This model respects the value of simplicity for routine communication while preserving the option of a curated experience when the occasion genuinely warrants it. The practical downside is some complexity in subscriber management — you must ensure lists are synchronised and subscribers are not receiving duplicates. With careful setup, this is manageable.

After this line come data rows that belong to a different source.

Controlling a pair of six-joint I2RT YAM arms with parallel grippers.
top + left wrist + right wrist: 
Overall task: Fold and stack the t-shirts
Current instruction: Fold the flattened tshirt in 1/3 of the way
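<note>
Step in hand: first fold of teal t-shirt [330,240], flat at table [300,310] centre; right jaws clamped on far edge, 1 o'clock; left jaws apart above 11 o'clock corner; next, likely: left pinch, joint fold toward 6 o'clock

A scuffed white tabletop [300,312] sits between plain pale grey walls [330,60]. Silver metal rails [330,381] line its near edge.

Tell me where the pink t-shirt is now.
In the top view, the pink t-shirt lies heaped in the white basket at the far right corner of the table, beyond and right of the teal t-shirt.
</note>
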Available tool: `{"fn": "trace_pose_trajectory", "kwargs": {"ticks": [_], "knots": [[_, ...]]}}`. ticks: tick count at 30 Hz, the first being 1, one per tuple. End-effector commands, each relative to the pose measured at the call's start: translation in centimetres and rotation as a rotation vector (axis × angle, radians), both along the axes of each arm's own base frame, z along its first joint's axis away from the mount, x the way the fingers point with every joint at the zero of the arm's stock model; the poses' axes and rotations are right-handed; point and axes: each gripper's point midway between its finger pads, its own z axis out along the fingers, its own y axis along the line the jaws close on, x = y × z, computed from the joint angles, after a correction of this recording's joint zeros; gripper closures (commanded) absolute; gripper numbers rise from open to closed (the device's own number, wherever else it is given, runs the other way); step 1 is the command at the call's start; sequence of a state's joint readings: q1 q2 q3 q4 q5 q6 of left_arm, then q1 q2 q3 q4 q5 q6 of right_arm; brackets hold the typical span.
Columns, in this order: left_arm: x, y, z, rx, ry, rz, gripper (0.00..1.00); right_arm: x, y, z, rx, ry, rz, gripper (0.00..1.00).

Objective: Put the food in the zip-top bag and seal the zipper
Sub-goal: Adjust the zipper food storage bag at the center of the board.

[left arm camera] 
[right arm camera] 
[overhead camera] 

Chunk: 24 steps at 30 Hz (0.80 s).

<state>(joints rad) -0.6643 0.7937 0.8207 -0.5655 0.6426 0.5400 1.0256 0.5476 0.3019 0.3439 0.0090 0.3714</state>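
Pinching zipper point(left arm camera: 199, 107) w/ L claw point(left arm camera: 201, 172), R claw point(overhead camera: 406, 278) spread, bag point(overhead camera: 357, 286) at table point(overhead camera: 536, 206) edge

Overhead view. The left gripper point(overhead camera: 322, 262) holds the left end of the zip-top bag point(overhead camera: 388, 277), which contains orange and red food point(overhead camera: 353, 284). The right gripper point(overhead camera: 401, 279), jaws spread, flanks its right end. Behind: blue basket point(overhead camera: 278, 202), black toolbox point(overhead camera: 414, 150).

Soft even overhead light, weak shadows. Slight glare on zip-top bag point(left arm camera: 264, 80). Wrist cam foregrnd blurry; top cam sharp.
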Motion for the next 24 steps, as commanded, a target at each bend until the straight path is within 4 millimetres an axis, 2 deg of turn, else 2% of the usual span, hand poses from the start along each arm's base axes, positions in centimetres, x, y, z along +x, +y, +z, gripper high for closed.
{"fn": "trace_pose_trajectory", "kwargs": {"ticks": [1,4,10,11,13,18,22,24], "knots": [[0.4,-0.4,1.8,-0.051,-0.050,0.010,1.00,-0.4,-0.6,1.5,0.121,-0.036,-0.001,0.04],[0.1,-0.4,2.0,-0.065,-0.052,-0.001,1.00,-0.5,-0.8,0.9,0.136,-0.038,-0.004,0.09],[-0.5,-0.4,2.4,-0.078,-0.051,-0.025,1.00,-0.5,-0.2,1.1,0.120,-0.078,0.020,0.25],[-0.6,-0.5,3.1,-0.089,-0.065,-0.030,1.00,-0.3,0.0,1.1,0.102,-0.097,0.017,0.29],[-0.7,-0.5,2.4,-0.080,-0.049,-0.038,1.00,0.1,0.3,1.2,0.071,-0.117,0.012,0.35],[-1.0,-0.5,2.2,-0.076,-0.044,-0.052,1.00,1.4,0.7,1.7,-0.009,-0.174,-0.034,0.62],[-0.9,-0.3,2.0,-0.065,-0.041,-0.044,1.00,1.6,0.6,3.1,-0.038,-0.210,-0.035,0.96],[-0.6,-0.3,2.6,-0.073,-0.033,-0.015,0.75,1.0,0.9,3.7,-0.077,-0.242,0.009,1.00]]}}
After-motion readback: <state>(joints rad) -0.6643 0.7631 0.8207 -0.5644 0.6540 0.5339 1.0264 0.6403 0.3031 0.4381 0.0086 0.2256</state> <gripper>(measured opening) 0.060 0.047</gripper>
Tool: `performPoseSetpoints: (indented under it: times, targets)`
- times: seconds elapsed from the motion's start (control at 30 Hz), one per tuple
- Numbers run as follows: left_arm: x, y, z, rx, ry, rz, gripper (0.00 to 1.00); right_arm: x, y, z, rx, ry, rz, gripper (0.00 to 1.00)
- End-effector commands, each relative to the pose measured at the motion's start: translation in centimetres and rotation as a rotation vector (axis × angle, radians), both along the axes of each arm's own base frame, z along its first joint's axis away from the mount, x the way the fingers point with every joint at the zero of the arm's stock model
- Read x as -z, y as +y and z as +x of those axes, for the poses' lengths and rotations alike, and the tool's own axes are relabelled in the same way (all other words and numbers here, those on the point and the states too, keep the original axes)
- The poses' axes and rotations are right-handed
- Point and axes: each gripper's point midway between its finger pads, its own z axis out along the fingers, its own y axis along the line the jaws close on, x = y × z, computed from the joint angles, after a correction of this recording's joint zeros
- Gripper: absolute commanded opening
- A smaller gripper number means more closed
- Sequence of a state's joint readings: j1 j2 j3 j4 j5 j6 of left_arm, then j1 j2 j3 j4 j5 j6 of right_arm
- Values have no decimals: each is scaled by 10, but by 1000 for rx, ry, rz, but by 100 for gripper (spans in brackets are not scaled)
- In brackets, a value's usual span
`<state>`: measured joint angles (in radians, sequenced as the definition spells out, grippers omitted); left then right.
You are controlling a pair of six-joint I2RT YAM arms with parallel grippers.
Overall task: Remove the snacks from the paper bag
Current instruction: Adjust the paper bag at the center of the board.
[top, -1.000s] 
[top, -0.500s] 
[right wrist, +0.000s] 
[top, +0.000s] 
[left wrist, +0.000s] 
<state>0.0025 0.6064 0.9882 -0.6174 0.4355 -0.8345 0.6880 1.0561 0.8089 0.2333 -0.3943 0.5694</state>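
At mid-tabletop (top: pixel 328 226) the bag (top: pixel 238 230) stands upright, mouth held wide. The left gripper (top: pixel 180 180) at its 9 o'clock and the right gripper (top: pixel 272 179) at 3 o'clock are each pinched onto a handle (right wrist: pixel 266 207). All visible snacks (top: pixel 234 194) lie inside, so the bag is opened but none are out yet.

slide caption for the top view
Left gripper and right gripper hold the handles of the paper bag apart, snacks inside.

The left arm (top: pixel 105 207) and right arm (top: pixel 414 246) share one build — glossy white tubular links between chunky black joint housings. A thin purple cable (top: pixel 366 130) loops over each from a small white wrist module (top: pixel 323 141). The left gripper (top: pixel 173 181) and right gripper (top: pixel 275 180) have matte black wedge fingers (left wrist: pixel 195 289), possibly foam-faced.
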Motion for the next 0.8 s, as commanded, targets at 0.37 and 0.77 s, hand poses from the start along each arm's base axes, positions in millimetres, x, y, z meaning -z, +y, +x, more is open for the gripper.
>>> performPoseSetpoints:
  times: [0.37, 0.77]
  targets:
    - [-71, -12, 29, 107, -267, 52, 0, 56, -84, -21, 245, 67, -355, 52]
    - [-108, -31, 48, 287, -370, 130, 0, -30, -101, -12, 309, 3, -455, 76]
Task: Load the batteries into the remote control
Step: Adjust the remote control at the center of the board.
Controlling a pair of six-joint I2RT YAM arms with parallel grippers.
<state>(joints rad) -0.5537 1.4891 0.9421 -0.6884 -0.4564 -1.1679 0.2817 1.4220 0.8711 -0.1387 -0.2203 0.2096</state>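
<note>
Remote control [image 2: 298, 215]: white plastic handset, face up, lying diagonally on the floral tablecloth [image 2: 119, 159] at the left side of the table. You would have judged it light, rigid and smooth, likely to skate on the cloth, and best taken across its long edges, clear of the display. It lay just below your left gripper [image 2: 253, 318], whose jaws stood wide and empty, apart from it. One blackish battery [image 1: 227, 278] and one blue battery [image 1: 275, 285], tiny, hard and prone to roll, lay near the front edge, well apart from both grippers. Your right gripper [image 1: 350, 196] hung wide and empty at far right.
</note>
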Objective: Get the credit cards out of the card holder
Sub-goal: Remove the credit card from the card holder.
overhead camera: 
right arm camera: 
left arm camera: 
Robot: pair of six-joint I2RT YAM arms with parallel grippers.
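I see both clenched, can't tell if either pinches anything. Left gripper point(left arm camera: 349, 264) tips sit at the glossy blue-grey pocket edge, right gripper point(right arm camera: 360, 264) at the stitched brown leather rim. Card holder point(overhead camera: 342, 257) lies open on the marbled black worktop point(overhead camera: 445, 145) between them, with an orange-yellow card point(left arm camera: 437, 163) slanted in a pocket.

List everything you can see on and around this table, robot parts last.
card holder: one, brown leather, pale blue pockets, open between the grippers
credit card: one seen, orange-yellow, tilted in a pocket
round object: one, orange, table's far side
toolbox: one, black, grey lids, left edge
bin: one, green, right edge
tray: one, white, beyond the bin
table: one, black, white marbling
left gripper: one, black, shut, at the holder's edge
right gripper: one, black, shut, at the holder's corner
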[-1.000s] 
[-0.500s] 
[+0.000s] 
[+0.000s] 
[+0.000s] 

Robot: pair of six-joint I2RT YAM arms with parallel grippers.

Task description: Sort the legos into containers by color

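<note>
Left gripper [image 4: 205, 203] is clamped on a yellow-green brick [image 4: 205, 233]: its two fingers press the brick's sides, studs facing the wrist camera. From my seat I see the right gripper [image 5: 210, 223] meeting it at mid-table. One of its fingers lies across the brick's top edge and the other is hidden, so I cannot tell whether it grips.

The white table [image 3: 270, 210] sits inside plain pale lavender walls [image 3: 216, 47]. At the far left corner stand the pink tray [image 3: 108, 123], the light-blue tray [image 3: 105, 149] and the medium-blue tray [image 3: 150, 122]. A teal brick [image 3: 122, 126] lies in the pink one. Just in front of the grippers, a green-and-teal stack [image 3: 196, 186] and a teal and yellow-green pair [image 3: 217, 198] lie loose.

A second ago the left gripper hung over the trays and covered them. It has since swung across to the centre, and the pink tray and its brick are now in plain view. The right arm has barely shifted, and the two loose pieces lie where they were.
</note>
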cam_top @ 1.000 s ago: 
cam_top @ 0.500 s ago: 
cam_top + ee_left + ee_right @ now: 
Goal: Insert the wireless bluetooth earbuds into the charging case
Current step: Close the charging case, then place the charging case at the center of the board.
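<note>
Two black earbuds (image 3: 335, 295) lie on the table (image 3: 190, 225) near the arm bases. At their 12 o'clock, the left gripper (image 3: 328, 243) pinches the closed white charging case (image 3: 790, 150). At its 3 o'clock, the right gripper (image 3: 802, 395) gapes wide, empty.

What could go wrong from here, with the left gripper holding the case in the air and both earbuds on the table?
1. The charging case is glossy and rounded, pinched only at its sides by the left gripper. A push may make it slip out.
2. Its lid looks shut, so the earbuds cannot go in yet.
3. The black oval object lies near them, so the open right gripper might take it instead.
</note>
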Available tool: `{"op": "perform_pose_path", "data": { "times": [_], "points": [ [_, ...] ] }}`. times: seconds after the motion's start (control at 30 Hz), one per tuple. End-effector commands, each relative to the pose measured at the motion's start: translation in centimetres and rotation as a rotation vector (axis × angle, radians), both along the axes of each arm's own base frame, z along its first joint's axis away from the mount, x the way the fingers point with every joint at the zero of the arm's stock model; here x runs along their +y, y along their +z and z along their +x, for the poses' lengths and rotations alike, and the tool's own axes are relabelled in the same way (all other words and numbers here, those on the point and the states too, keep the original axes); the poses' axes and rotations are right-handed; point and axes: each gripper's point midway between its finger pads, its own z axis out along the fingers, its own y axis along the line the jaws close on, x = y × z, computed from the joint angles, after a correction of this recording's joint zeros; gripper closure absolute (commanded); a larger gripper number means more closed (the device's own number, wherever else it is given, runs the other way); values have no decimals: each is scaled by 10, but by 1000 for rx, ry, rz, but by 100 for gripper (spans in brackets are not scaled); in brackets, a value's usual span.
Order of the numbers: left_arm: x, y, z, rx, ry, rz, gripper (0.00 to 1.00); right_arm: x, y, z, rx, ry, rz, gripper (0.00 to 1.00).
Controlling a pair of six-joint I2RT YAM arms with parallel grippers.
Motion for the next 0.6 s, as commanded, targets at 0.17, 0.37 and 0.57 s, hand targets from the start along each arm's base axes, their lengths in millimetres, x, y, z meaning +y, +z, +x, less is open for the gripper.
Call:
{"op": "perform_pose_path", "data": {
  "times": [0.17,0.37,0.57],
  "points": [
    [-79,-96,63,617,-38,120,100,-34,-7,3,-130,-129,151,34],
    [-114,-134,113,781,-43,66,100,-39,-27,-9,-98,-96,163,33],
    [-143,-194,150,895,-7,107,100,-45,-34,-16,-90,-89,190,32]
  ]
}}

7. Editor’s Note: Where Rise and Inspire Stands

At 1,600 subscribers, the honest answer is that Jetpack’s default system has served this community well and continues to do so. The daily devotional format, the legal insights, the technology reflections: all of it reaches readers without friction, without design overhead, and without the distraction of maintaining a separate publication workflow. The ‘less is more’ philosophy is not a consolation prize for those who have not yet upgraded. It is a considered position. In a space saturated with beautifully designed emails that contain very little worth reading, a plain email with something genuinely worth saying is a form of respect for the reader’s attention. That said, the welcome sequence gap is real. Every new subscriber arrives with no introduction to this blog’s history, values, or categories. That gap is addressed directly in Part 2 of this series. For now, the priority remains the heart of the message. The delivery system serves the content. The content does not serve the delivery system.

8. The Bottom Line

The choice between Jetpack and MailPoet is not a choice between good and better — it is a choice between two different definitions of what a newsletter is for. If your newsletter is an extension of your voice, delivered reliably to people who have chosen to receive it, Jetpack is not a compromise. It is a clean, honest, and sustainable solution. If your newsletter is a relationship-building instrument — introducing yourself to new readers, rewarding long-term subscribers, and guiding specific audiences toward specific resources — then the investment in a dedicated tool will repay itself in community depth and reader loyalty.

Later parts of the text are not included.